* **What you are asked to do**: Your output should be the exact lines from the start of the data through the line containing "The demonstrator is", with no pictures.

* **Data section**:
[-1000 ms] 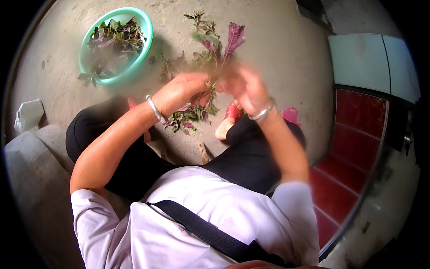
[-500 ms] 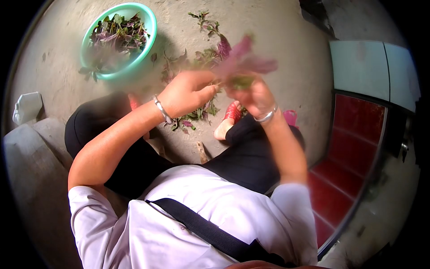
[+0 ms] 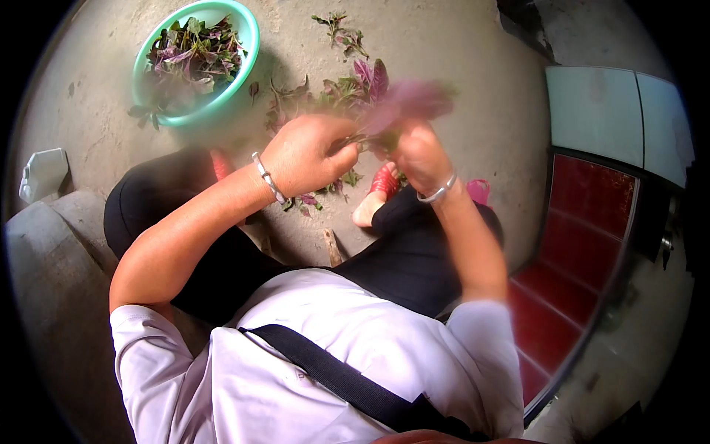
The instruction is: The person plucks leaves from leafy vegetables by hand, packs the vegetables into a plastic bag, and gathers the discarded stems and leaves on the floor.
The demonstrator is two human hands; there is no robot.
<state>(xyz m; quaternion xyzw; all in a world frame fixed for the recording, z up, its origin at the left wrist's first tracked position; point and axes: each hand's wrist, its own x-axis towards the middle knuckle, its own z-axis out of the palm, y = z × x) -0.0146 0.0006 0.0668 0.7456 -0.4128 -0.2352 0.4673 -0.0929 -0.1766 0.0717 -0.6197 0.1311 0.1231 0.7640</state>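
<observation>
Both hands are held up together over the floor. In my left hand [image 3: 310,152], closed with thumb against fingers, are the stem ends of a sprig of purple-leafed greens, like red amaranth [image 3: 410,107]. My right hand [image 3: 424,159] is curled around the same sprig, below its leaves; the leaves are blurred by motion. Behind and beneath the hands lies a loose pile of the same greens [image 3: 344,95] on the floor, partly hidden by the hands. More picked leaves [image 3: 194,55] fill a mint-green basin [image 3: 251,66] at upper left.
A small bunch of greens [image 3: 342,33] lies farther out on the concrete floor [image 3: 458,44]. My foot in a red sandal [image 3: 384,181] is below the hands. A white plastic container [image 3: 44,175] stands at left. Red tiles [image 3: 584,222] and a pale cabinet [image 3: 595,111] line the right.
The sprig's leaves have swung a little to the right and down. My hands stay close together, with only slight shifts. The basin and pile look the same.
</observation>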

* **Response box**:
[-1000 ms] 
[-500 ms] 
[+0 ms] 
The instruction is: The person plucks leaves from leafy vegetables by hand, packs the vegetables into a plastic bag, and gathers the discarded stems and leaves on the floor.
The demonstrator is two human hands; there is no robot.

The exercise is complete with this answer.